* [What is required] Copy out exactly the stretch of the listing below that begins at the line containing "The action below" and ends at the line containing "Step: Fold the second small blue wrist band", and copy nothing outside it.
====
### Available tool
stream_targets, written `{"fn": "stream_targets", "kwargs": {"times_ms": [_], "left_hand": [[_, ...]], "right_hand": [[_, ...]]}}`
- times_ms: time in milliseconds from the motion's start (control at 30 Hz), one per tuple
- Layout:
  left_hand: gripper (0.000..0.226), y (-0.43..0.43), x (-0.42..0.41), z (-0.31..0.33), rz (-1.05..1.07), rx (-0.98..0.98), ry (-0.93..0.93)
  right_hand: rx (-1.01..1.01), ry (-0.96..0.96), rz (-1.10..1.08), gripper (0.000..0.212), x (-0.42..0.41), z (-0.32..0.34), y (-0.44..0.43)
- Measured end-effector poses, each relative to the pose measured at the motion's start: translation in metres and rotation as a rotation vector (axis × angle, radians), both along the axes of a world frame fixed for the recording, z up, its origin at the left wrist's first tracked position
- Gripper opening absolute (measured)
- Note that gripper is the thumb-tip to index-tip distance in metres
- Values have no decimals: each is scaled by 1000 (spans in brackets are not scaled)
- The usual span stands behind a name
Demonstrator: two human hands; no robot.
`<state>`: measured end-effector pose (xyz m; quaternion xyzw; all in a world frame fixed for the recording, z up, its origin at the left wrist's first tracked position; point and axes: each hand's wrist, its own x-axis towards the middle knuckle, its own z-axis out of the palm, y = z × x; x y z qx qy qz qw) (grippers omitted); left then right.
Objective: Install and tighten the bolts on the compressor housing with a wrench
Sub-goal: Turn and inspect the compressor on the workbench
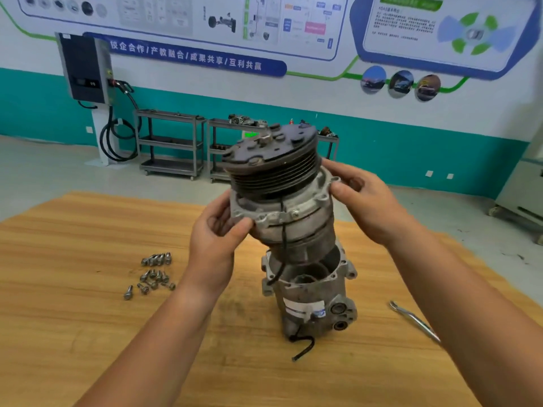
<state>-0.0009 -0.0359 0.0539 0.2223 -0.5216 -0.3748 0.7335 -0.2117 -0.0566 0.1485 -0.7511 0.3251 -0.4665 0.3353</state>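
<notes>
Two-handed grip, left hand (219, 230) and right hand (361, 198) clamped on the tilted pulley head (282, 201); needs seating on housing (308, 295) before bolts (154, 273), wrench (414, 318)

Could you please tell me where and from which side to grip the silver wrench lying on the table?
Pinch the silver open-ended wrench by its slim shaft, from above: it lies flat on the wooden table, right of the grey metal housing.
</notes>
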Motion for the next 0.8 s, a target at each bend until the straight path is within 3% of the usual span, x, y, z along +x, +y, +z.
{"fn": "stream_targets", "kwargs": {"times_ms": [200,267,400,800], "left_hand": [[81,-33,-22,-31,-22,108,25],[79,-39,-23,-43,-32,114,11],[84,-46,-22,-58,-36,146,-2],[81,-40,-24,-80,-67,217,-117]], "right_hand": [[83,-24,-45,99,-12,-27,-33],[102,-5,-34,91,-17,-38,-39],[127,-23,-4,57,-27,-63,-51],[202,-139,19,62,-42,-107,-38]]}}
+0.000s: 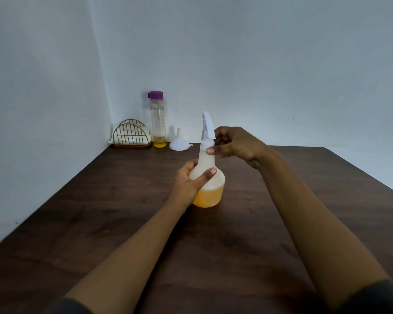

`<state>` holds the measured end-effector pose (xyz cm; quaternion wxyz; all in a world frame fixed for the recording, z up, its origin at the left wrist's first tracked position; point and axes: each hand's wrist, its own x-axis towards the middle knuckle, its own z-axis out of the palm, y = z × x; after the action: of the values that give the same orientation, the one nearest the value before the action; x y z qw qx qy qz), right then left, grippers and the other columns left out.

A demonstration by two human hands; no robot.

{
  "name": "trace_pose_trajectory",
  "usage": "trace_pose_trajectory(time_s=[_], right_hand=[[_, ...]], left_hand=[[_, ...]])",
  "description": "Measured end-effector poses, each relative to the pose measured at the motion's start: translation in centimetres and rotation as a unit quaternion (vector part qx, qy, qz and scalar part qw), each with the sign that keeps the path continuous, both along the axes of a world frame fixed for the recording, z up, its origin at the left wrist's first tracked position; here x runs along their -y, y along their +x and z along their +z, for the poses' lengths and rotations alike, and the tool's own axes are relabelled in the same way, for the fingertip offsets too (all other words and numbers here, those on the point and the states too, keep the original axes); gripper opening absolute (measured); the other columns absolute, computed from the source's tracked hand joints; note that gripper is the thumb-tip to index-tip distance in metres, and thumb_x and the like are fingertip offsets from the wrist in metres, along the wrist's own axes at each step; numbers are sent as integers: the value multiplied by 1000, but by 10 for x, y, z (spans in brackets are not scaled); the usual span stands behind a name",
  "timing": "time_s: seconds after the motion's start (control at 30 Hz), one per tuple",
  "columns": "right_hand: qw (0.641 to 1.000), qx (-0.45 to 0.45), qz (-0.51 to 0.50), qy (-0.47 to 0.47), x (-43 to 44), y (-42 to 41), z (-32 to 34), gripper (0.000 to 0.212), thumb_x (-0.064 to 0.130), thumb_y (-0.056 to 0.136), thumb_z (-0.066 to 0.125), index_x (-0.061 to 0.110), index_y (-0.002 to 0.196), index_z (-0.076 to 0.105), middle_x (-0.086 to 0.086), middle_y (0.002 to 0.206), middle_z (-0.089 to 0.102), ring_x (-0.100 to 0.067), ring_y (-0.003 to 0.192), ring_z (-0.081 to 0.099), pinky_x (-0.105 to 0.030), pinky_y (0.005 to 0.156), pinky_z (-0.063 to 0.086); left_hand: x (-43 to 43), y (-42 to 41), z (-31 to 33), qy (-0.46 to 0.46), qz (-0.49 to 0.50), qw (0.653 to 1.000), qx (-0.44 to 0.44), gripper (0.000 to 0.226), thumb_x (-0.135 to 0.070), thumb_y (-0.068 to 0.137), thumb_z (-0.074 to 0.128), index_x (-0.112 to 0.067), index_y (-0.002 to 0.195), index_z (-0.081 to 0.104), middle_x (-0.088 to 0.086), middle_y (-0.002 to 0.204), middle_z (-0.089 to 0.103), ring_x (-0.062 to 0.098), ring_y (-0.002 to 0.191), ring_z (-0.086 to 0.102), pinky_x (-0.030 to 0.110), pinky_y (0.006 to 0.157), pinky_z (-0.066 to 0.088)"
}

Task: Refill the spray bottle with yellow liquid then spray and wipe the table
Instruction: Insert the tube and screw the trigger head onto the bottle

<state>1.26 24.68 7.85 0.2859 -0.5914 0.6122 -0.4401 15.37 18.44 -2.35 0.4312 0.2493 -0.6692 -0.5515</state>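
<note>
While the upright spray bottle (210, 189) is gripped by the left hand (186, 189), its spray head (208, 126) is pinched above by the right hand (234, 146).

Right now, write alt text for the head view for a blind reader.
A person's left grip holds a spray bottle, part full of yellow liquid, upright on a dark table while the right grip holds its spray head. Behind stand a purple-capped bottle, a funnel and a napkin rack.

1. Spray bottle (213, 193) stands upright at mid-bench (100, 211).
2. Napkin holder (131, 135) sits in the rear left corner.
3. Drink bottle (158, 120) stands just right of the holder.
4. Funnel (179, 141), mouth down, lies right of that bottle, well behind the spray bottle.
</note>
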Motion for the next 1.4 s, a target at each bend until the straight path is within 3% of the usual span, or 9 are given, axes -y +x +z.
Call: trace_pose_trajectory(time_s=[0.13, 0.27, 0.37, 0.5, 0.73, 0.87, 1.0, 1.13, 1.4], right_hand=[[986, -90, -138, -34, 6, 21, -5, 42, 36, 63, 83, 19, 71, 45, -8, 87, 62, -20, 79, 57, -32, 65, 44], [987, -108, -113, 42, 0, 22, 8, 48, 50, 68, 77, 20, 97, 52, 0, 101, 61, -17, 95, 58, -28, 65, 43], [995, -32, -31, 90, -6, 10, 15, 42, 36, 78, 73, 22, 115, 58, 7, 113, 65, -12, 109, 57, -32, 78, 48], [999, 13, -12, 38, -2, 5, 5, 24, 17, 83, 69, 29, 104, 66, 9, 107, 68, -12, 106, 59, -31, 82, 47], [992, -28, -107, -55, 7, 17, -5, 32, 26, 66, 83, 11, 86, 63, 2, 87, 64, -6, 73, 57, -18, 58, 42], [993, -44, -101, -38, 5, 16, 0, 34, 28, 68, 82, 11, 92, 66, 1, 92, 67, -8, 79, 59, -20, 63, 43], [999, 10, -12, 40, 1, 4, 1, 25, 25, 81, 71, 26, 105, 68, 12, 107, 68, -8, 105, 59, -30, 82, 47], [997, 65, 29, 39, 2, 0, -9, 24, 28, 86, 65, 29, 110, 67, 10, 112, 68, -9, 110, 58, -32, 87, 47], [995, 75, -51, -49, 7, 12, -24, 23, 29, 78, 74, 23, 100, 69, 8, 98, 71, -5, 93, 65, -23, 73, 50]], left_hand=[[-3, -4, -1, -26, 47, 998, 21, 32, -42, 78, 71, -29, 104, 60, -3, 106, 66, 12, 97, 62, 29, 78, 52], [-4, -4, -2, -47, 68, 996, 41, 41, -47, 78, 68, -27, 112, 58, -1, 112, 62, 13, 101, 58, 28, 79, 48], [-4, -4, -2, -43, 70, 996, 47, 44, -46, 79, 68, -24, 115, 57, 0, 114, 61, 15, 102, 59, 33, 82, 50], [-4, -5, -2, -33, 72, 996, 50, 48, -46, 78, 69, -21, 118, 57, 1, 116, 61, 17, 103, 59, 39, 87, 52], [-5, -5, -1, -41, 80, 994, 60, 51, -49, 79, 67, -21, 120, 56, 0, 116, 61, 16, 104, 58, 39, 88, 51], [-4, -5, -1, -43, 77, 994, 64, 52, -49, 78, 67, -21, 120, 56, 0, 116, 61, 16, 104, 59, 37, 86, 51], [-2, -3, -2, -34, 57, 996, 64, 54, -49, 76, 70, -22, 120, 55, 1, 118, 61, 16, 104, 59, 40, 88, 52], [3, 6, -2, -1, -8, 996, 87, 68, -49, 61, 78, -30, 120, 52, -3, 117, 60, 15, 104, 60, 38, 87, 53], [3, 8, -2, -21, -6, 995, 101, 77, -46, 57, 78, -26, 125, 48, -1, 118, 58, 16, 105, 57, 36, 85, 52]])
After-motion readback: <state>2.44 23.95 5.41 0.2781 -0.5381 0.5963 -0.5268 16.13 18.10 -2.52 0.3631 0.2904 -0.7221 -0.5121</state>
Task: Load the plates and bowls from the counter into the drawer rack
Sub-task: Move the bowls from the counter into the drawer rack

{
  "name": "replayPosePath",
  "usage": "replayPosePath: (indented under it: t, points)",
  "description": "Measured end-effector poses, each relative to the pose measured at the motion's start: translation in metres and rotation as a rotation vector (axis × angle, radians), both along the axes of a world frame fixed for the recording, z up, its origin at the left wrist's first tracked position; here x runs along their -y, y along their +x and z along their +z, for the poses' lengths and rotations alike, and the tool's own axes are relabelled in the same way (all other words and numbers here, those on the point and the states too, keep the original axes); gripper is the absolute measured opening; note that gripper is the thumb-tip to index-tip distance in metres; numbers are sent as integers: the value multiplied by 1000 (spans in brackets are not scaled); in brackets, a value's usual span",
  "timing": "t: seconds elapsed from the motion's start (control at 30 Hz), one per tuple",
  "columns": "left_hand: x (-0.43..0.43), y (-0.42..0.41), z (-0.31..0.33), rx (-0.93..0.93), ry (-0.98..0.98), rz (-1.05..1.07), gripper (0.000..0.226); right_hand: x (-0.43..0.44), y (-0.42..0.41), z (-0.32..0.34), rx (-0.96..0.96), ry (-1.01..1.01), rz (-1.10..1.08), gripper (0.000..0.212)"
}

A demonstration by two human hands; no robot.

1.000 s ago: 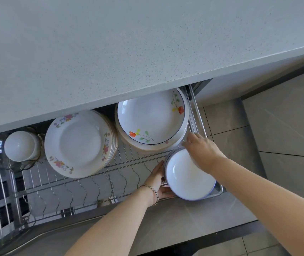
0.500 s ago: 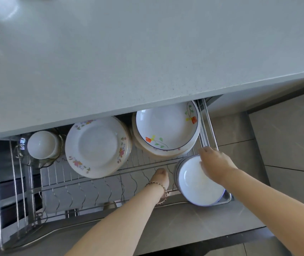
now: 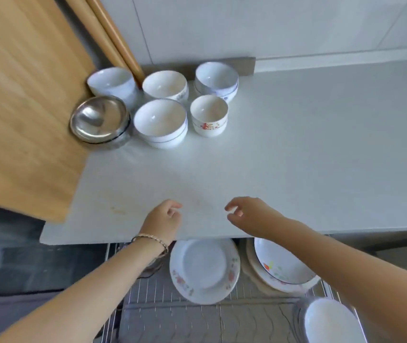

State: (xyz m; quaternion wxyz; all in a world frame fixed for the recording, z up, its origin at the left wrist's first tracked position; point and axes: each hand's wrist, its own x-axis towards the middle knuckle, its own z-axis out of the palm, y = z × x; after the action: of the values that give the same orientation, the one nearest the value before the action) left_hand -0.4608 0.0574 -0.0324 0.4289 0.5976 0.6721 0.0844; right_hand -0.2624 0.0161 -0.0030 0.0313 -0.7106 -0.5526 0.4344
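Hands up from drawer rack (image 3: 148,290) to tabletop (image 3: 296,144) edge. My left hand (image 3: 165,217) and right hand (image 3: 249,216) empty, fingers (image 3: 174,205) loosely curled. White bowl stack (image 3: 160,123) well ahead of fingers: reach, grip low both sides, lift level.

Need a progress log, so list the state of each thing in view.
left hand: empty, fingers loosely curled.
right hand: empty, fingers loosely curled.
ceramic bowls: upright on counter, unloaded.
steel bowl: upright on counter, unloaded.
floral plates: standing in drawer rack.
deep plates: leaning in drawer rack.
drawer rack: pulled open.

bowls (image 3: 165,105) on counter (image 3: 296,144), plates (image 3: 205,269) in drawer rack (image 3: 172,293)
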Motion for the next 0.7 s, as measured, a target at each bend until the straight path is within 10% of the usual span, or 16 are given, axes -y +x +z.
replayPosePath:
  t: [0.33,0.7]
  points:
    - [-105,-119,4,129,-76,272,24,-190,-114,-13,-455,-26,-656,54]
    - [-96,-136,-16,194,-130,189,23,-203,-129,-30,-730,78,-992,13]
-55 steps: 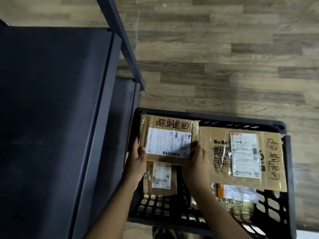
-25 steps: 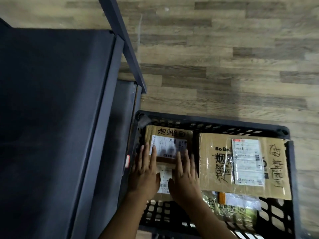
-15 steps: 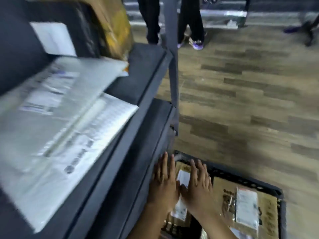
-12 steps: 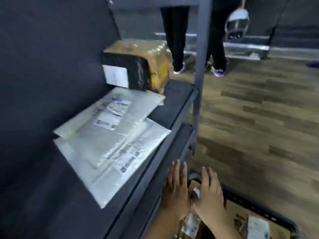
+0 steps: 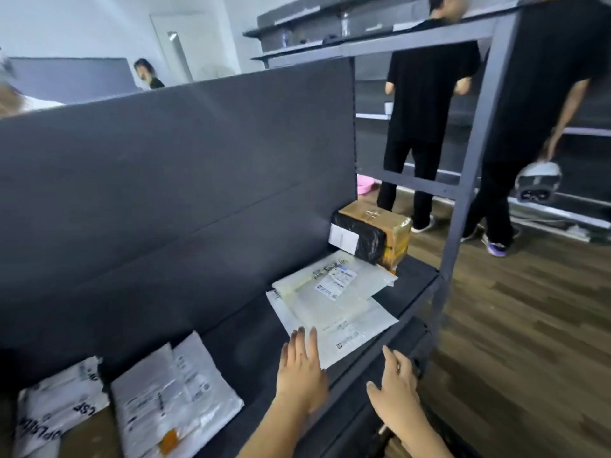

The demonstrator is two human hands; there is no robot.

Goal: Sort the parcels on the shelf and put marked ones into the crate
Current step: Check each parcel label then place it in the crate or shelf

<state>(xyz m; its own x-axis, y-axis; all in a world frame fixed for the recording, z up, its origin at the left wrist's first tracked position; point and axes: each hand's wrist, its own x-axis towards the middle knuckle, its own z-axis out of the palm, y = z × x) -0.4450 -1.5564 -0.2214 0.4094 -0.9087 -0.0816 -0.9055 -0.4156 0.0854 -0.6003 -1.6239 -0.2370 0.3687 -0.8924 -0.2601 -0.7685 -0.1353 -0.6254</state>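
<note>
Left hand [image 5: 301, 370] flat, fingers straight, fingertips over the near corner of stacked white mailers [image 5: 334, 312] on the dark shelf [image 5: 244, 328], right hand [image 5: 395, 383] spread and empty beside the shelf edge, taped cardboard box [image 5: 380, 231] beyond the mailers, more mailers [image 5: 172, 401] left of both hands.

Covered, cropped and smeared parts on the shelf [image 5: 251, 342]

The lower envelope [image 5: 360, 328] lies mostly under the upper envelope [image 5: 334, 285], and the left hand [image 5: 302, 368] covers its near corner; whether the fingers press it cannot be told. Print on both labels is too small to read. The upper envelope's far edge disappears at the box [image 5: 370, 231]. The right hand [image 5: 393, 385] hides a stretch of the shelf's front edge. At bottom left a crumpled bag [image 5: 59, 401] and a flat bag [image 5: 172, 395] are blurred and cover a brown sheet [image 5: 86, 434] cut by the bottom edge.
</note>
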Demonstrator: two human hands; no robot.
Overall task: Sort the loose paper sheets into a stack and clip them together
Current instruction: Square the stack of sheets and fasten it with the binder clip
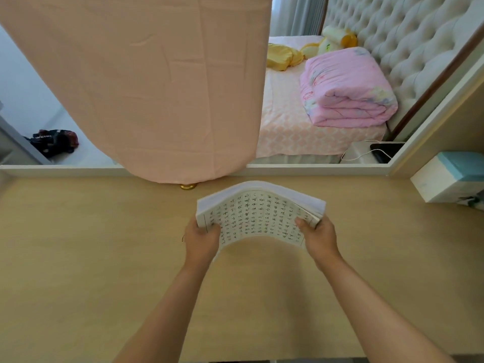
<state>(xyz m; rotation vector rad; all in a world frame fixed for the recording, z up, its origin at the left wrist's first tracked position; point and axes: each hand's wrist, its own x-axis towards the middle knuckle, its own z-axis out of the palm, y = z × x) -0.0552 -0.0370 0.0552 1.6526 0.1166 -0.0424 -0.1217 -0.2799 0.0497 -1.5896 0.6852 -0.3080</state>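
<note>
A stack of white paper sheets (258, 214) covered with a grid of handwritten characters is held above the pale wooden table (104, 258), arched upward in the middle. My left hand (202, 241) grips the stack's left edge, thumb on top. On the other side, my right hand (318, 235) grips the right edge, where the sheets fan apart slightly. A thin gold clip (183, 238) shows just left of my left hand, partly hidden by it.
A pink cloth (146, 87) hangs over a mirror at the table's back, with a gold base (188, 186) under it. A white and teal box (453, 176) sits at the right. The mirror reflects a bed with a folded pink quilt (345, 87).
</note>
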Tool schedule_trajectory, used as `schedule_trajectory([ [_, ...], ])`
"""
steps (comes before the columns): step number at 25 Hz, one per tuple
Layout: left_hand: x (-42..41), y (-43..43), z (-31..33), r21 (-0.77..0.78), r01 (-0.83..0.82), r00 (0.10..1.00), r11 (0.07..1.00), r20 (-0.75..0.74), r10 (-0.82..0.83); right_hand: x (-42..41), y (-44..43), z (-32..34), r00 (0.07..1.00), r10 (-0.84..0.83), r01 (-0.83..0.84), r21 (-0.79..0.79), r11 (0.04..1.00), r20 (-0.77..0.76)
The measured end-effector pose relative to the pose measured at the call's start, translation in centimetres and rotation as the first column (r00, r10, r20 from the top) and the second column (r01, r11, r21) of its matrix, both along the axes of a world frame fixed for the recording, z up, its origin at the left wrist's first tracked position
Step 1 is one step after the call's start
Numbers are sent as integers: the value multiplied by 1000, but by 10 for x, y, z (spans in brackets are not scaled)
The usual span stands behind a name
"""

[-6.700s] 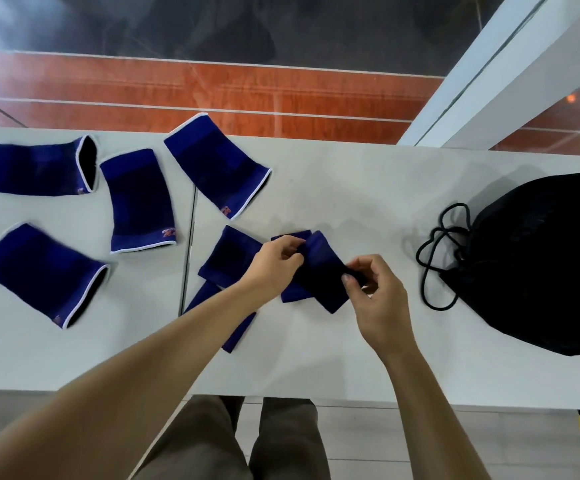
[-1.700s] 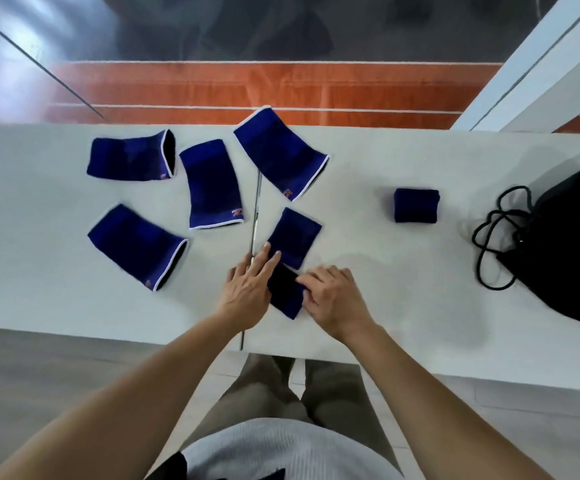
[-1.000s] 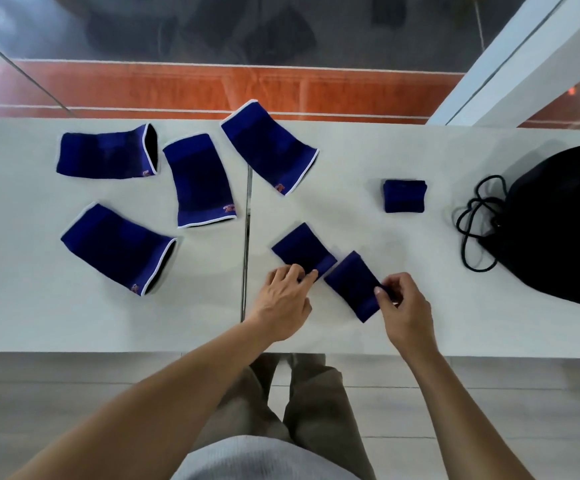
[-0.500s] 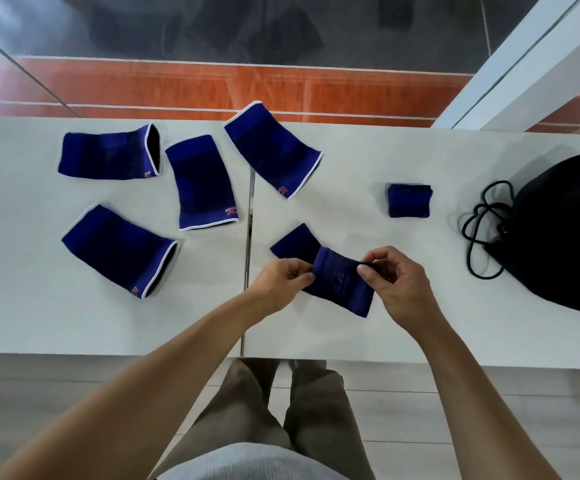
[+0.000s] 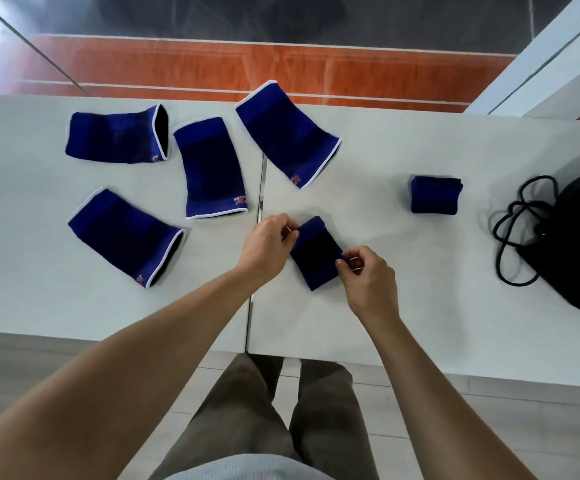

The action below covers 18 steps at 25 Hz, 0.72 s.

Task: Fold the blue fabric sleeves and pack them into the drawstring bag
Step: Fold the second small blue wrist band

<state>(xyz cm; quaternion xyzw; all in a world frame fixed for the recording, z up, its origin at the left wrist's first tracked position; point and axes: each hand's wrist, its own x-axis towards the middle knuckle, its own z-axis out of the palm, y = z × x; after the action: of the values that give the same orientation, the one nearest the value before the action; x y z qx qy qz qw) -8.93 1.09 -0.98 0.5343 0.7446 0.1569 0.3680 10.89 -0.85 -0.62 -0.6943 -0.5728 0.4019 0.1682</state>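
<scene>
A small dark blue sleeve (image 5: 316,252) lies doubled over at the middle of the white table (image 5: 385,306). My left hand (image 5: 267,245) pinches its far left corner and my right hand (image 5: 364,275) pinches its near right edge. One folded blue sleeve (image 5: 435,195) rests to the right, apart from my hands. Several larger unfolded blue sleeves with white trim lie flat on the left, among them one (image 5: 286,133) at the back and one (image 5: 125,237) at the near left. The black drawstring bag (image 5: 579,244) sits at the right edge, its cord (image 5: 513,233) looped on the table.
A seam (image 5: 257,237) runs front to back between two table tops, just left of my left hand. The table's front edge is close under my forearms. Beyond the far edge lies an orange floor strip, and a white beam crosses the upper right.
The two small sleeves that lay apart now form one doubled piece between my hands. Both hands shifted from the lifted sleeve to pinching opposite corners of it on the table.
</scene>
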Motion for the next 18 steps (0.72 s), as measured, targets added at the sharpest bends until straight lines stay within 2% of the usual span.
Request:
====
* [Answer below]
The action below covers 18 steps at 25 Hz, 0.72 s.

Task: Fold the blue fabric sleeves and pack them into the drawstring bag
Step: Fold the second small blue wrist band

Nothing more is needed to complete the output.